Comment

I’m 75 and haven’t touched my state pension – how much is it worth now?

Pensions Doctor: our reader wants to know the value of his lump sum after deferring

Write to Pensions Doctor with your pension problem: pensionsdoctor@telegraph.co.uk. Columns are published weekly

Dear Becky,

I have read with interest your reply to Steve on delayed pensions (Telegraph August 14 2023).

I opted to delay my state pension before the 2016 watershed and so will be eligible for a lump sum when I choose to draw it. By next June it will be 10 years since I deferred, when I will be 75.

My state pension is currently the basic pension totalling £8,124 although clearly I am not drawing it since it remains deferred. I currently have a private pension and am still working part time. This has allowed me to live comfortably without the need to draw on my state pension. However once I cease working I shall need to draw on my state pension to help make up the shortfall in my earnings.

Are you able to advise me approximately how much my lump sum will have accumulated to by June 2024 and how much my annual state pension might be should I choose not to draw on the lump sum (unlikely though the latter option might be)?

Also at what rate would I pay tax on my lump sum?

Any advice on this will be much appreciated.

Yours with grateful thanks in advance.
Kenneth 

Dear Kenneth,

It’s great that you have managed to work for so long and that this income, plus your private pension, has enabled you to defer your state pension.

As you reached state pension age before April 6, 2016, you have the option of taking your deferred state pension as a lump sum – anyone reaching state pension age after this date doesn’t have a lump sum option and can only take the deferred amount as extra income.

A lump sum is the amount of state pension not claimed, plus interest, which compounds.
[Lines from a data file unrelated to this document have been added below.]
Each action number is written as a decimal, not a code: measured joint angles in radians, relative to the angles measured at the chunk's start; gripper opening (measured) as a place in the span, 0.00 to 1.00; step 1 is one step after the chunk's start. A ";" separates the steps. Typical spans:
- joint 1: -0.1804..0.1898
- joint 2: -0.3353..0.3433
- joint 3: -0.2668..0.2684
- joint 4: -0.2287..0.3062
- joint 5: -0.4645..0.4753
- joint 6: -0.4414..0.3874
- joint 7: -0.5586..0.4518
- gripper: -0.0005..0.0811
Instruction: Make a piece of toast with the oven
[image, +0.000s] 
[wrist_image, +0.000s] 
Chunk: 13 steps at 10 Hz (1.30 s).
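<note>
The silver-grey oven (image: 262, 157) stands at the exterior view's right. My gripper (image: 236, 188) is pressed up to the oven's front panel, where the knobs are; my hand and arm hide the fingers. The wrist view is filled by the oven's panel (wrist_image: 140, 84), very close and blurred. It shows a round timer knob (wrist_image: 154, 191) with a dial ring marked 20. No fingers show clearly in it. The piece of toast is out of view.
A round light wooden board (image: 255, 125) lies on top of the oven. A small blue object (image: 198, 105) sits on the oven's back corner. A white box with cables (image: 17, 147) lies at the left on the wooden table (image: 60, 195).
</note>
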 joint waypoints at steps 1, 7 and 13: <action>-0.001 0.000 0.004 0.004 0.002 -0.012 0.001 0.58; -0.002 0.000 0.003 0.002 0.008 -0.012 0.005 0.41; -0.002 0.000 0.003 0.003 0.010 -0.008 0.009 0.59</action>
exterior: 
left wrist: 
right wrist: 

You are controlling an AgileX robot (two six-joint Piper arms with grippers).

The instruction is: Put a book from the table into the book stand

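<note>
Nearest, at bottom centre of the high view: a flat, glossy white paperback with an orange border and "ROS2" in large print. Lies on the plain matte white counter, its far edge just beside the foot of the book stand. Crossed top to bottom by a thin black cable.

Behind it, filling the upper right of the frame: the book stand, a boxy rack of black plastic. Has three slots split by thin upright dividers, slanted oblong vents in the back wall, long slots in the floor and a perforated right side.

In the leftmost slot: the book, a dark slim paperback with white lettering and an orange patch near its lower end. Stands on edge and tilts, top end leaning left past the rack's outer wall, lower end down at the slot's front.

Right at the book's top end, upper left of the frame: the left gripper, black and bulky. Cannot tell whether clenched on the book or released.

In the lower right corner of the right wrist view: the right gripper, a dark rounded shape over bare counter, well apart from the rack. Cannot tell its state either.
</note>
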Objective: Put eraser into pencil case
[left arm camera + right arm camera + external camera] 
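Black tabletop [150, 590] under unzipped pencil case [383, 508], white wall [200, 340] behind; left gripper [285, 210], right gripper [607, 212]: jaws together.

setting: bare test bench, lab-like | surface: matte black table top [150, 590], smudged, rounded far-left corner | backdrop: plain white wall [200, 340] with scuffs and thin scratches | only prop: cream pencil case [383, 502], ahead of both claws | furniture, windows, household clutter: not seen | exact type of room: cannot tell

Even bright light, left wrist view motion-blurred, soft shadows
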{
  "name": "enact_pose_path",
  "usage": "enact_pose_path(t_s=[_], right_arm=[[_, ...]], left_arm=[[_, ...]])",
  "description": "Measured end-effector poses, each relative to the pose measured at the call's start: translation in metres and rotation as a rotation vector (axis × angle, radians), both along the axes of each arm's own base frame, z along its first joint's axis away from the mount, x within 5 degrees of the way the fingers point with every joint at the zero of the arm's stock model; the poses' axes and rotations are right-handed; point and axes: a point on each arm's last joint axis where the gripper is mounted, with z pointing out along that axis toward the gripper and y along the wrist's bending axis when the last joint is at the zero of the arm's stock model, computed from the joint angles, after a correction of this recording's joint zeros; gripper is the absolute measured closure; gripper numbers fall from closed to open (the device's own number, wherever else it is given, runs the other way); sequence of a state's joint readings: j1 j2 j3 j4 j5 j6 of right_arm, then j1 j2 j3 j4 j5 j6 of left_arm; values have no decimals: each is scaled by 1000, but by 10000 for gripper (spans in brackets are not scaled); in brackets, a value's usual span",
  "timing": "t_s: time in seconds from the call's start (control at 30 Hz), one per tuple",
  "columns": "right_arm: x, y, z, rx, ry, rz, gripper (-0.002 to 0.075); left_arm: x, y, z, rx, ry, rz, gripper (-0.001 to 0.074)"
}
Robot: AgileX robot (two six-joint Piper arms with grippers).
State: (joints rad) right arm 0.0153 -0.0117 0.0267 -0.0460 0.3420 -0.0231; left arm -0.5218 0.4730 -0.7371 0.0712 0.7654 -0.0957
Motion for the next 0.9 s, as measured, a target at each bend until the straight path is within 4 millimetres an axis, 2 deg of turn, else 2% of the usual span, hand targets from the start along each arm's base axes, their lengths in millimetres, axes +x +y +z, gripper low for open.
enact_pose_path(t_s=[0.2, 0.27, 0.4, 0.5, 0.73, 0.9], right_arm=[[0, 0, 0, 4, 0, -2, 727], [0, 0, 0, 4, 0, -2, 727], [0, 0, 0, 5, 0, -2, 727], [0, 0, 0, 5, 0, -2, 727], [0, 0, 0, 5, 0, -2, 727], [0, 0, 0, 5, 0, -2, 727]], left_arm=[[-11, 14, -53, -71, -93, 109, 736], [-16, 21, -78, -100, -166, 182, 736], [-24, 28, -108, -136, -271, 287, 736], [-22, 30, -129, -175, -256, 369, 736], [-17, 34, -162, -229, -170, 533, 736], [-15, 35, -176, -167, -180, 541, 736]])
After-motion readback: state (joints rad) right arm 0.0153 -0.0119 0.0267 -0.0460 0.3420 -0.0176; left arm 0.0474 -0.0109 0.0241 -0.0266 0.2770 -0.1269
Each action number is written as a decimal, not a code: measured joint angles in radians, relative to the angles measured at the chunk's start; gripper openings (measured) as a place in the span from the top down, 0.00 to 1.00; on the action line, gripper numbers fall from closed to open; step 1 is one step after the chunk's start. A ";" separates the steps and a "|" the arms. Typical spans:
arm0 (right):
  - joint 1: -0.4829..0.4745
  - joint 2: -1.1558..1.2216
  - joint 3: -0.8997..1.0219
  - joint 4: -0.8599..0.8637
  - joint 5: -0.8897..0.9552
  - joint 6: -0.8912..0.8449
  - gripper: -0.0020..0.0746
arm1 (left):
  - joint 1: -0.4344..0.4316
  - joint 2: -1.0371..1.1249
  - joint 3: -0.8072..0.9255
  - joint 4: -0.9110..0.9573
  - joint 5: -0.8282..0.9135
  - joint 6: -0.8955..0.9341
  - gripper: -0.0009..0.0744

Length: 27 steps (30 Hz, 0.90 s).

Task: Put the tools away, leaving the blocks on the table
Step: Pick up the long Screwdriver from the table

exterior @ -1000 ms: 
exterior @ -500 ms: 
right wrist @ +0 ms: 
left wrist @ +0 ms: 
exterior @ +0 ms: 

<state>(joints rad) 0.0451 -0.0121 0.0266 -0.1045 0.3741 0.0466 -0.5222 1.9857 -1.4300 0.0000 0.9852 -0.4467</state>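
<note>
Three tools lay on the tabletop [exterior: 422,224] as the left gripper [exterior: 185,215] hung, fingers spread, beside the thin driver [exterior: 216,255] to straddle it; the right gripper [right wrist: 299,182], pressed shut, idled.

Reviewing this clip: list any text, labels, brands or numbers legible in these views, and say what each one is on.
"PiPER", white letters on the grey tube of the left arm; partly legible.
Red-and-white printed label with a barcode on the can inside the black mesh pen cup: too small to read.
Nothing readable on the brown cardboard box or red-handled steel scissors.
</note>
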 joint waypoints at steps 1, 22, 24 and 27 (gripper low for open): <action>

The rate of interest is about 2pc above the Bank of England base rate (so a decent amount in the past year).

To get a lump sum, you have to have deferred for at least 12 months, which you have.

I can give you a rough estimate of what your lump sum would be based on the information provided.

It sounds as though you could have claimed from June 2014. When your pension would have paid you £113 a week (£5,876). In not claiming your state pension for ten years, it looks as though you could be on for a lump sum of £69,540.

With such a big lump sum potentially, you will want to make sure you don’t pay more tax than necessary when you receive it, as income tax is due on lump sums. The lump sum is taxable at your current rate – you won’t be pushed into a higher tax rate because you received it.

So if you took it too soon, in the tax year in which you still had income from employment, you could end up paying a lot more tax. However you have the option of paying the tax in the following tax year, so that earned income is no longer included and your tax bill is reduced.

Even so, this might prompt you to consider taking the deferred pension as additional income instead – but you’d not necessarily pay less income tax this way either – it would depend how long you live for. The terms for deferred state pension income for those who reached state pension age before April 6 2016 are slightly more generous than they became subsequently. You’d earn extra state pension at 1% of the weekly pension for every five weeks you put off claiming.

Over 10 years, you would have earned extra state pension at 104pc of the basic amount. If the basic state pension is £8,756 from next April, as is expected following a rise in line with the 8.5pc earnings increase under the terms of the triple lock, your higher deferred state pension income would be £17,687 – or £8,931 higher than it would be without the deferred amount, each year.

If you lived for a further 7.5 years from when you start claiming, you would end up better off taking the extra income rather than the lump sum, having earned more than the lump sum amount by this point.

It’s worth talking this through with the Pension Service, though, as what I’ve given above is only estimates and I haven’t worked out the possible extra tax bill over the years from taking the deferred income rather than the lump sum. I also don’t know how much private pension you will still have coming in and this will affect tax calculations. You can reach the service on 0800 731 0469. Whichever way you choose, you are in a good position, thanks to your decision to defer.